• YOUR TASK: Could you retype all of the entries below word for word?

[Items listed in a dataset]
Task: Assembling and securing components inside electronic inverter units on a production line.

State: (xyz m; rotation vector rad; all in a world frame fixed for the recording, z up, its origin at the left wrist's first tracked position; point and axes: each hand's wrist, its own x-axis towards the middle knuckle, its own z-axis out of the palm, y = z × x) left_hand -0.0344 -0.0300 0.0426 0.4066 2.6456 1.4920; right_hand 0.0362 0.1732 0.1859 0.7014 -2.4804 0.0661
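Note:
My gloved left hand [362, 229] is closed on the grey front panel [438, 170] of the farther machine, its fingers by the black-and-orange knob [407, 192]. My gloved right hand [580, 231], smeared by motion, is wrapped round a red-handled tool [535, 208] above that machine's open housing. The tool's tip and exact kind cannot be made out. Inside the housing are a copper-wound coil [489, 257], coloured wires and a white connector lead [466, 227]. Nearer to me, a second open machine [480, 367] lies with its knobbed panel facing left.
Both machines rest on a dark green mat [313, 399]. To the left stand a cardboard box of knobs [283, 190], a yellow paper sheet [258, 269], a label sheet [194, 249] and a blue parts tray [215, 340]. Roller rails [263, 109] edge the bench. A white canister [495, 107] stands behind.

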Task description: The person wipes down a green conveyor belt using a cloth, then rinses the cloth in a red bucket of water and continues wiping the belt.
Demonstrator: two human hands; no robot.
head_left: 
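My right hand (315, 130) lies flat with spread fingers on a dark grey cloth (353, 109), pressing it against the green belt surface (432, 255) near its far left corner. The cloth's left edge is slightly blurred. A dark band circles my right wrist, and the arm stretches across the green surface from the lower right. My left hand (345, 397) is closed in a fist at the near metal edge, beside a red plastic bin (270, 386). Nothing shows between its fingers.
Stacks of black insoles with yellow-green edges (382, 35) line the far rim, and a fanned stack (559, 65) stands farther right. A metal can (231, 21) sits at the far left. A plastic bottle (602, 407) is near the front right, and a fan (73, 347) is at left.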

• FINISHED TASK:
Task: Assembling and securing components inside electronic inverter units on a production line.

State: (xyz m; rotation vector rad; all in a world frame fixed for the recording, z up, its origin at the left wrist's first tracked position; point and axes: each hand's wrist, its own x-axis towards the middle knuckle, its own z-axis out of the palm, y = z × x) left_hand -0.0344 -0.0300 0.0426 0.4066 2.6456 1.4920; right_hand 0.0362 0.1732 0.1859 0.7014 -2.4804 0.0661
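Note:
My gloved left hand [362, 229] is closed on the grey front panel [438, 170] of the farther machine, its fingers by the black-and-orange knob [407, 192]. My gloved right hand [580, 231], smeared by motion, is wrapped round a red-handled tool [535, 208] above that machine's open housing. The tool's tip and exact kind cannot be made out. Inside the housing are a copper-wound coil [489, 257], coloured wires and a white connector lead [466, 227]. Nearer to me, a second open machine [480, 367] lies with its knobbed panel facing left.
Both machines rest on a dark green mat [313, 399]. To the left stand a cardboard box of knobs [283, 190], a yellow paper sheet [258, 269], a label sheet [194, 249] and a blue parts tray [215, 340]. Roller rails [263, 109] edge the bench. A white canister [495, 107] stands behind.
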
Task description: The person wipes down a green conveyor belt using a cloth, then rinses the cloth in a red bucket of water and continues wiping the belt.
Demonstrator: two human hands; no robot.
head_left: 
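My right hand (315, 130) lies flat with spread fingers on a dark grey cloth (353, 109), pressing it against the green belt surface (432, 255) near its far left corner. The cloth's left edge is slightly blurred. A dark band circles my right wrist, and the arm stretches across the green surface from the lower right. My left hand (345, 397) is closed in a fist at the near metal edge, beside a red plastic bin (270, 386). Nothing shows between its fingers.
Stacks of black insoles with yellow-green edges (382, 35) line the far rim, and a fanned stack (559, 65) stands farther right. A metal can (231, 21) sits at the far left. A plastic bottle (602, 407) is near the front right, and a fan (73, 347) is at left.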

What the exercise required is now complete.